Directions:
Please print every record that follows, keeping each one exactly as it is.

===== Provided entries

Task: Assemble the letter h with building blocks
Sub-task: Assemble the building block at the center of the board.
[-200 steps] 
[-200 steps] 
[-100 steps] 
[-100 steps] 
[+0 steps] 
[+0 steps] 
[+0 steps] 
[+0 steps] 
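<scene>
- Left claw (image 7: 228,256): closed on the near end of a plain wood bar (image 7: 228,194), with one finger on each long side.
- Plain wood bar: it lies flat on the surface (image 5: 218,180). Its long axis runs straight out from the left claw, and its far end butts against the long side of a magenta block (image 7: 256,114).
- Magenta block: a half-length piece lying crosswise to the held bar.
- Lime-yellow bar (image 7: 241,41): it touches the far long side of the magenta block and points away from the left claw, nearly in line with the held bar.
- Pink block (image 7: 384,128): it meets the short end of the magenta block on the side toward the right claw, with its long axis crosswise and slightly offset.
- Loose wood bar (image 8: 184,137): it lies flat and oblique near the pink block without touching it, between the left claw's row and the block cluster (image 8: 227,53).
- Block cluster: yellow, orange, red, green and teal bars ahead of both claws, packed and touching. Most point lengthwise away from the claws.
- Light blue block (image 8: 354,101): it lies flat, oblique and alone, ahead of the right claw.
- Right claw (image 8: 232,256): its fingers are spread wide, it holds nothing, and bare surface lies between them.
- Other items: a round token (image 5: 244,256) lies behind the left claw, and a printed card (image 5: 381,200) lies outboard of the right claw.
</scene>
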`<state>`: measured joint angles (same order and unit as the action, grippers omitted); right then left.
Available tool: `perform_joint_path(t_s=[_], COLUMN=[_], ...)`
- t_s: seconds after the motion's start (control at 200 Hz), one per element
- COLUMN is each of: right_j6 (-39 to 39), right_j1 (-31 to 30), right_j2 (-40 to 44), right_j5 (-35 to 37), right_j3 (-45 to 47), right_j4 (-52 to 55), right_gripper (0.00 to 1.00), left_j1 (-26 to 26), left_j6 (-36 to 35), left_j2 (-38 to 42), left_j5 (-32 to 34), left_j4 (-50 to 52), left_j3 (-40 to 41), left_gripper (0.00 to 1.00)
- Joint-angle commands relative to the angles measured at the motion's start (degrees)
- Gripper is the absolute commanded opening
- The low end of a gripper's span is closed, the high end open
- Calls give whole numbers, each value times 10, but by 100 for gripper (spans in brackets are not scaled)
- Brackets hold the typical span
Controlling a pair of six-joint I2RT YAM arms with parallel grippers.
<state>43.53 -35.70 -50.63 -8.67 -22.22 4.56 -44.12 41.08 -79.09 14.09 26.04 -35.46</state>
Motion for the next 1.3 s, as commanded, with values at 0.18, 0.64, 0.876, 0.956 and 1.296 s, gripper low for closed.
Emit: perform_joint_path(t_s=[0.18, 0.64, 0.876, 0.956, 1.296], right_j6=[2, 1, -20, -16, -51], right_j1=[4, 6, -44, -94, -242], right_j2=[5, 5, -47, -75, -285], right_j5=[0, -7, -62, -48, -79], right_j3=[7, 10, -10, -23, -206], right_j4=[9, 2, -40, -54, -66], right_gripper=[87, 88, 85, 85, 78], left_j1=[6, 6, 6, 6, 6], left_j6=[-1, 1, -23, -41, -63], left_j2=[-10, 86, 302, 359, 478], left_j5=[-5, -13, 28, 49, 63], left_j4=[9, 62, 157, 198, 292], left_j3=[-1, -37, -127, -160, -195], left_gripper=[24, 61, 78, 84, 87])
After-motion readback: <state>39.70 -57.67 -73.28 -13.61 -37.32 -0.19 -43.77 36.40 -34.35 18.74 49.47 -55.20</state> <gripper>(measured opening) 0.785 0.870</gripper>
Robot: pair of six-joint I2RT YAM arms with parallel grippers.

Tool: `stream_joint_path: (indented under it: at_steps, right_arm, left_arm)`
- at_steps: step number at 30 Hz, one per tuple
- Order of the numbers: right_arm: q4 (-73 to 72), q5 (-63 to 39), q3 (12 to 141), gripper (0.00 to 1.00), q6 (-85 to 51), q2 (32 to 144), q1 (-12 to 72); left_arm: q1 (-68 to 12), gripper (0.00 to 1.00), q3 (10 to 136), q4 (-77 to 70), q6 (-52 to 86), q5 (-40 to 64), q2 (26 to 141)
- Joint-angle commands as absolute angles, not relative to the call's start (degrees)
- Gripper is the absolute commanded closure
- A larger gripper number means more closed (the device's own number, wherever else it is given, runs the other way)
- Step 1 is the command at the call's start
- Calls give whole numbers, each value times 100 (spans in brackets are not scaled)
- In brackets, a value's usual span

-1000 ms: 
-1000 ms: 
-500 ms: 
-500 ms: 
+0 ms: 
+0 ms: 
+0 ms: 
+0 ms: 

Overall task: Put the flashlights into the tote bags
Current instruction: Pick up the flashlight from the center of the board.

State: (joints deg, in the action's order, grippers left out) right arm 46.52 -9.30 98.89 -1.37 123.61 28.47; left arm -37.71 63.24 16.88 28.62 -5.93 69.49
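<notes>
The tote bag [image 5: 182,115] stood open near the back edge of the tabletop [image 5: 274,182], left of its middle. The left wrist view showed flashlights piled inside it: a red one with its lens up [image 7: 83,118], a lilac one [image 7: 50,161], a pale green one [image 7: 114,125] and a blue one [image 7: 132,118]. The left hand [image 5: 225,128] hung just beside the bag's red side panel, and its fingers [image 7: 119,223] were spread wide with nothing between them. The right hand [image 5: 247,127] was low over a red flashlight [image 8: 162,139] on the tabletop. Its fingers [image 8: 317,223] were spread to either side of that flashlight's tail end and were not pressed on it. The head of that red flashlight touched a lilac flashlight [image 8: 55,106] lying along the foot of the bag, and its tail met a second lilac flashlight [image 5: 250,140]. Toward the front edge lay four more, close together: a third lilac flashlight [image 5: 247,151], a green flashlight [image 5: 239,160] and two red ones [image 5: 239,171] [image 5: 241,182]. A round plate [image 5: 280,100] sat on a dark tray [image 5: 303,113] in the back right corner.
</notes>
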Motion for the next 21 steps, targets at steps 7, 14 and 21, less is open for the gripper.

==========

Result of this exercise:
Task: Assemble the letter h with building blocks
Sub-task: Assemble the building block at the center of the board.
[-200 steps] 
[-200 steps] 
[-100 steps] 
[-100 steps] 
[+0 steps] 
[+0 steps] 
[+0 steps] 
[+0 steps] 
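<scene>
- Left claw (image 7: 228,256): closed on the near end of a plain wood bar (image 7: 228,194), with one finger on each long side.
- Plain wood bar: it lies flat on the surface (image 5: 218,180). Its long axis runs straight out from the left claw, and its far end butts against the long side of a magenta block (image 7: 256,114).
- Magenta block: a half-length piece lying crosswise to the held bar.
- Lime-yellow bar (image 7: 241,41): it touches the far long side of the magenta block and points away from the left claw, nearly in line with the held bar.
- Pink block (image 7: 384,128): it meets the short end of the magenta block on the side toward the right claw, with its long axis crosswise and slightly offset.
- Loose wood bar (image 8: 184,137): it lies flat and oblique near the pink block without touching it, between the left claw's row and the block cluster (image 8: 227,53).
- Block cluster: yellow, orange, red, green and teal bars ahead of both claws, packed and touching. Most point lengthwise away from the claws.
- Light blue block (image 8: 354,101): it lies flat, oblique and alone, ahead of the right claw.
- Right claw (image 8: 232,256): its fingers are spread wide, it holds nothing, and bare surface lies between them.
- Other items: a round token (image 5: 244,256) lies behind the left claw, and a printed card (image 5: 381,200) lies outboard of the right claw.
</scene>
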`<state>`: measured joint angles (same order and unit as the action, grippers omitted); right then left.
Available tool: `perform_joint_path(t_s=[_], COLUMN=[_], ...)`
- t_s: seconds after the motion's start (control at 200 Hz), one per element
- COLUMN is each of: right_j6 (-39 to 39), right_j1 (-31 to 30), right_j2 (-40 to 44), right_j5 (-35 to 37), right_j3 (-45 to 47), right_j4 (-52 to 55), right_gripper (0.00 to 1.00), left_j1 (-26 to 26), left_j6 (-36 to 35), left_j2 (-38 to 42), left_j5 (-32 to 34), left_j4 (-50 to 52), left_j3 (-40 to 41), left_gripper (0.00 to 1.00)
- Joint-angle commands relative to the angles measured at the motion's start (degrees)
- Gripper is the absolute commanded opening
- The low end of a gripper's span is closed, the high end open
- Calls give whole numbers, each value times 10, but by 100 for gripper (spans in brackets are not scaled)
- Brackets hold the typical span
Controlling a pair of six-joint I2RT YAM arms with parallel grippers.
<state>43.53 -35.70 -50.63 -8.67 -22.22 4.56 -44.12 41.08 -79.09 14.09 26.04 -35.46</state>
Motion for the next 1.3 s, as commanded, with values at 0.18, 0.64, 0.876, 0.956 and 1.296 s, gripper low for closed.
Emit: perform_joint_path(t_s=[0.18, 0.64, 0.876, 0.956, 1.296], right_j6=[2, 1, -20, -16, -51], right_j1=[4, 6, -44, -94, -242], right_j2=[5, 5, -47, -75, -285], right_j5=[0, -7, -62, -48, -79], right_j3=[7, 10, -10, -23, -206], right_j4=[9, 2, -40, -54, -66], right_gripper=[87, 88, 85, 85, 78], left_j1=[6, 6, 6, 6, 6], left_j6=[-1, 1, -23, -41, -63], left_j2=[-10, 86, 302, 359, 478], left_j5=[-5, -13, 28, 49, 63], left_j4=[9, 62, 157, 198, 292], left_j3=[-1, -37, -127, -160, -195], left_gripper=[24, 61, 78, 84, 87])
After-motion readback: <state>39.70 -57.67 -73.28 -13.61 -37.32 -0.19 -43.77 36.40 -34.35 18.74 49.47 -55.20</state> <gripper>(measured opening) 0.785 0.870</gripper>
Robot: pair of six-joint I2RT YAM arms with parallel grippers.

Tool: `stream_joint_path: (indented under it: at_steps, right_arm, left_arm)`
- at_steps: step number at 30 Hz, one per tuple
- Order of the numbers: right_arm: q4 (-73 to 72), q5 (-63 to 39), q3 (12 to 141), gripper (0.00 to 1.00), q6 (-85 to 51), q2 (32 to 144), q1 (-12 to 72); left_arm: q1 (-68 to 12), gripper (0.00 to 1.00), q3 (10 to 136), q4 (-77 to 70), q6 (-52 to 86), q5 (-40 to 64), q2 (26 to 141)
- Joint-angle commands as absolute angles, not relative to the call's start (degrees)
- Gripper is the absolute commanded closure
- A larger gripper number means more closed (the device's own number, wherever else it is given, runs the other way)
- Step 1 is the command at the call's start
- Calls give whole numbers, each value times 100 (spans in brackets are not scaled)
- In brackets, a value's usual span

-1000 ms: 
-1000 ms: 
-500 ms: 
-500 ms: 
+0 ms: 
+0 ms: 
+0 ms: 
+0 ms: 

Overall task: Put the flashlights into the tote bags
Current instruction: Pick up the flashlight from the center of the board.

State: (joints deg, in the action's order, grippers left out) right arm 46.52 -9.30 98.89 -1.37 123.61 28.47; left arm -37.71 63.24 16.88 28.62 -5.93 69.49
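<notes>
The tote bag [image 5: 182,115] stood open near the back edge of the tabletop [image 5: 274,182], left of its middle. The left wrist view showed flashlights piled inside it: a red one with its lens up [image 7: 83,118], a lilac one [image 7: 50,161], a pale green one [image 7: 114,125] and a blue one [image 7: 132,118]. The left hand [image 5: 225,128] hung just beside the bag's red side panel, and its fingers [image 7: 119,223] were spread wide with nothing between them. The right hand [image 5: 247,127] was low over a red flashlight [image 8: 162,139] on the tabletop. Its fingers [image 8: 317,223] were spread to either side of that flashlight's tail end and were not pressed on it. The head of that red flashlight touched a lilac flashlight [image 8: 55,106] lying along the foot of the bag, and its tail met a second lilac flashlight [image 5: 250,140]. Toward the front edge lay four more, close together: a third lilac flashlight [image 5: 247,151], a green flashlight [image 5: 239,160] and two red ones [image 5: 239,171] [image 5: 241,182]. A round plate [image 5: 280,100] sat on a dark tray [image 5: 303,113] in the back right corner.
</notes>
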Motion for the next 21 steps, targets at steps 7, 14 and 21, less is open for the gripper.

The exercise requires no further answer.